ただ布団に顔を埋め、必死でもがいていた。
仰向けでは無く横を向いていた事は、防御する上では正解だったのかもしれない。
葵は剥ぎ取られそうな布団を必死で掴み、無我夢中で竹村の拘束を振りほどこうとしていた。
何を考えていたのかも分からない。
ただただ驚いていて、怖くて、叫び出したかった。
しかし声なんて出るわけも無く、どうにか竹村をベッドから振り落とし、自分もまたリビングへと逃げ出した後も、葵はただ恐怖に駆られたまま、よろよろと寝室を出て来た竹村を凝視している事しか出来なかった。

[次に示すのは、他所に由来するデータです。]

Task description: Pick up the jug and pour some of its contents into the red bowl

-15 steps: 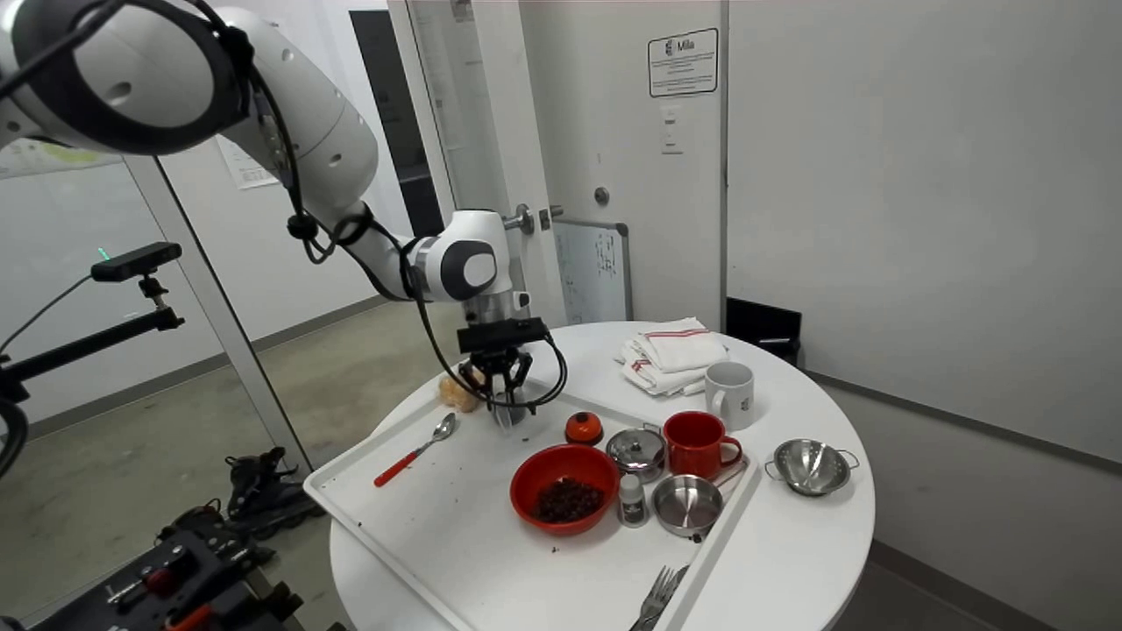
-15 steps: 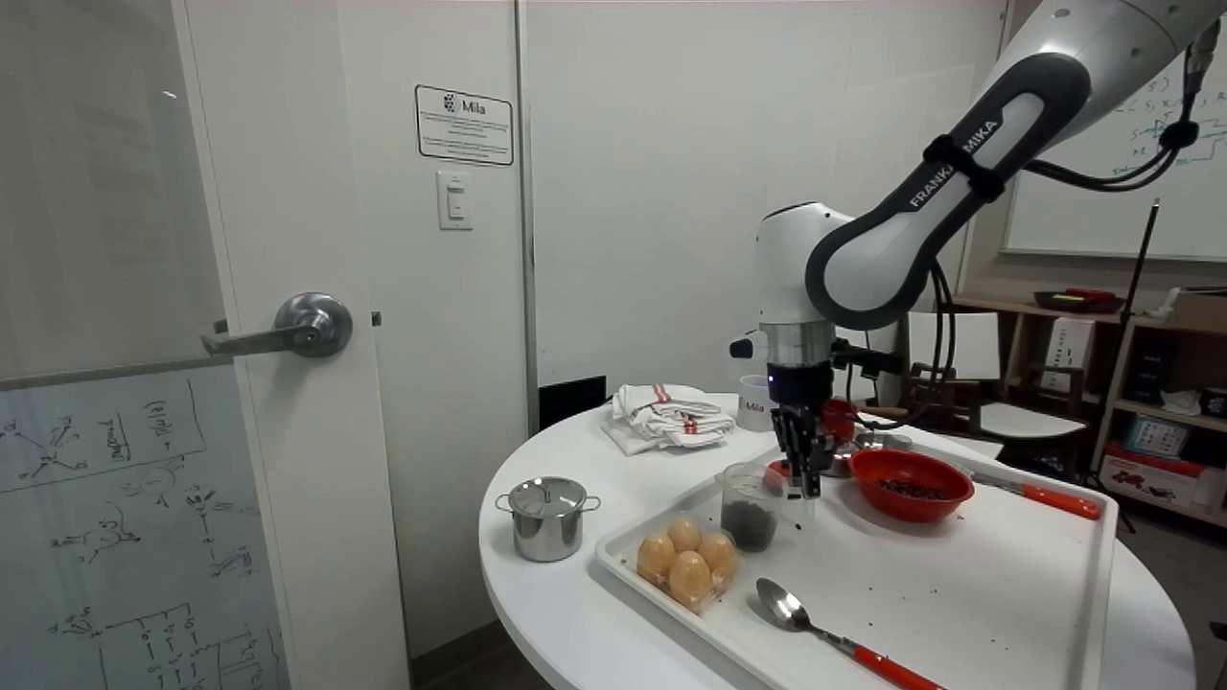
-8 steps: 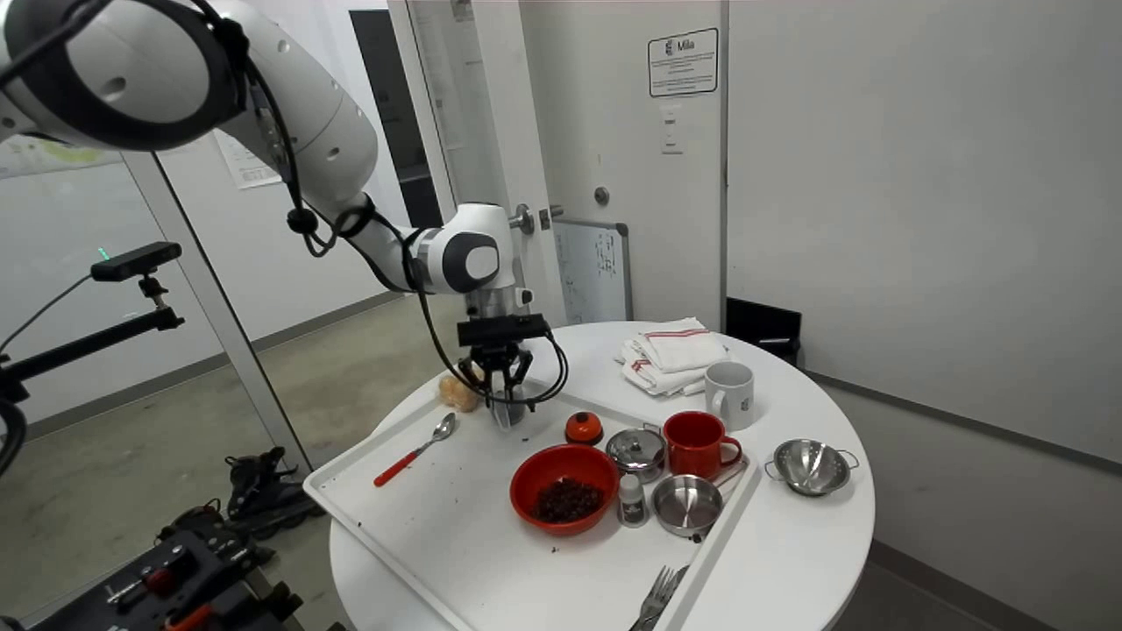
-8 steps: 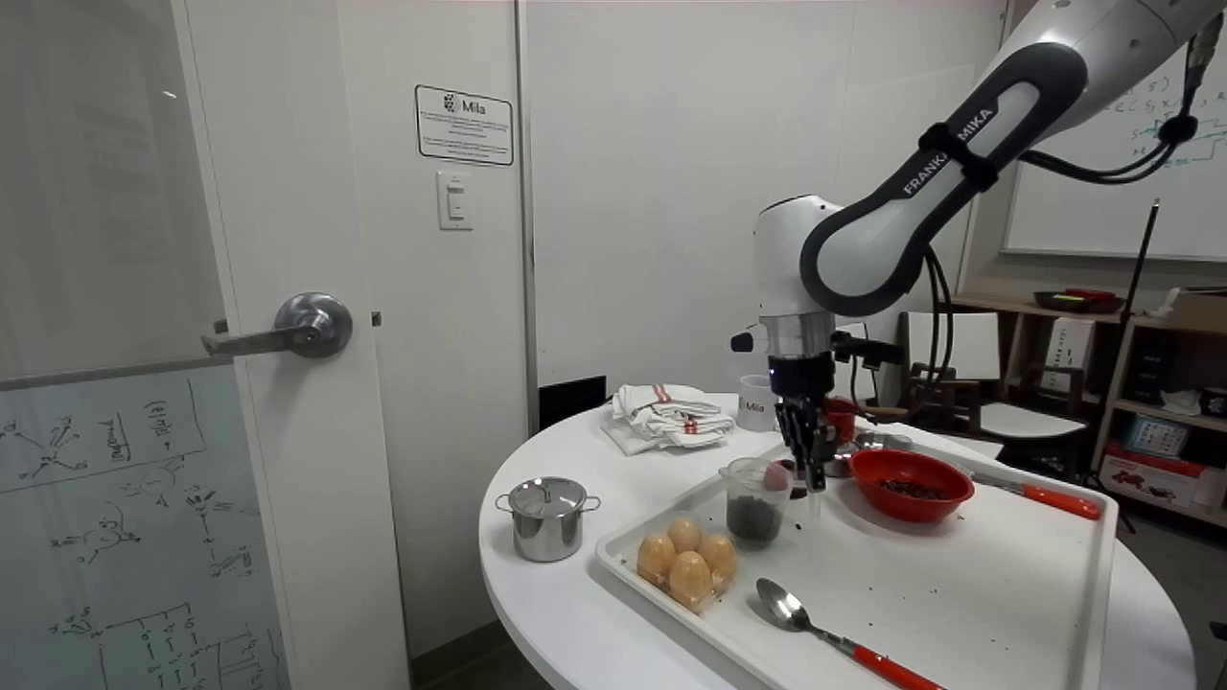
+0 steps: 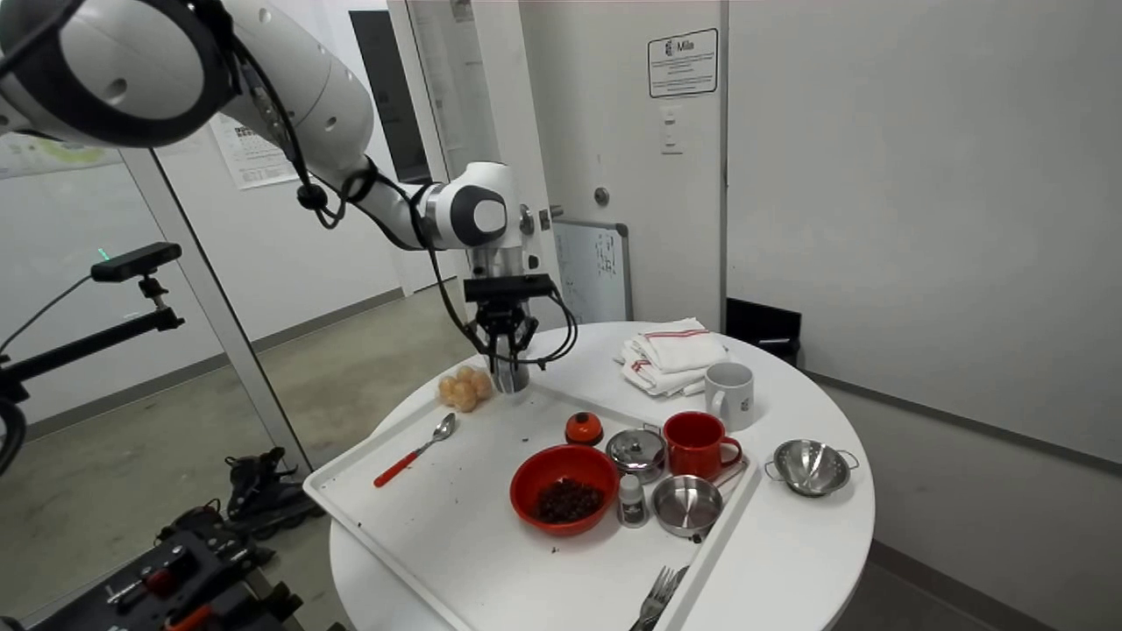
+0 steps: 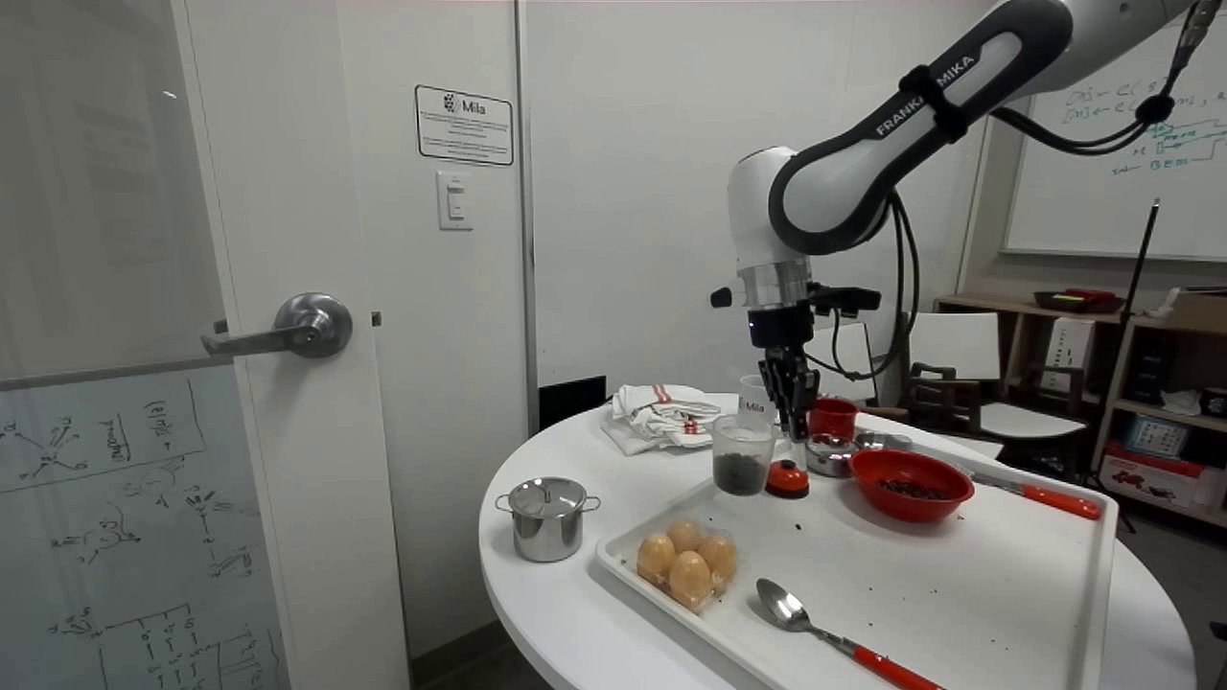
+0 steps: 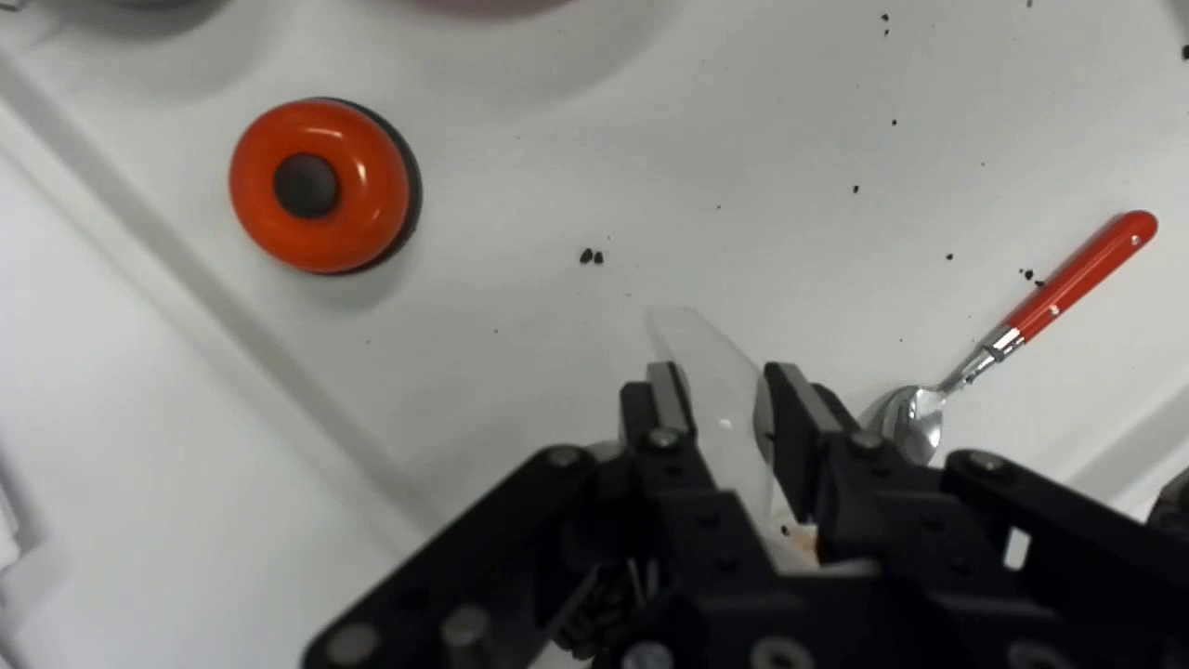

覚えているのは、布団の上から感じた重みと、生温かく酒臭い息遣い。
そして腰の辺りで蠢くように繰り返されていた不快なほど乱暴で規則的な律動。
後は寝室から出て来た竹村が腰を押さえながら、何食わぬ顔で部屋を出て行った姿だけだ。
まるで本当に何事も無く、そして葵の存在さえも初めから無かったような態度だった。

葵はその後、智之が戻って来るまで動く事は出来なかった。
ただその場に座り込み、目の前のソファーの背凭れを掴んだまま震え続けていたのだ。

しかし智之にこの話をしたところで、状況は何も変わってはいない。

智之ははじめこそ怪訝な態度で竹村を批難したものの、今日に至るまで葵を守るような行動はしていない。
それどころか、お互いの親を心配をさせる事になるからという理由で『親には言わない方がいい』と口止めをしている。
挙げ句の果てには何度も不安を訴える葵に対して、竹村の人間性の良い部分を語り出し、『別に何もされてないんだから』『からかっただけだよ』『酔っ払ってただけ』と言いながら、繰り返される抗議にこそ理不尽な批判をするようになっていたのだ。

被害妄想。自意識過剰。気にし過ぎ。考え過ぎ。我儘。もう少し大人になってよ。

結局、智之は自分が一番大切で、物事が深刻な状況にならなければ何も分からないのだ……。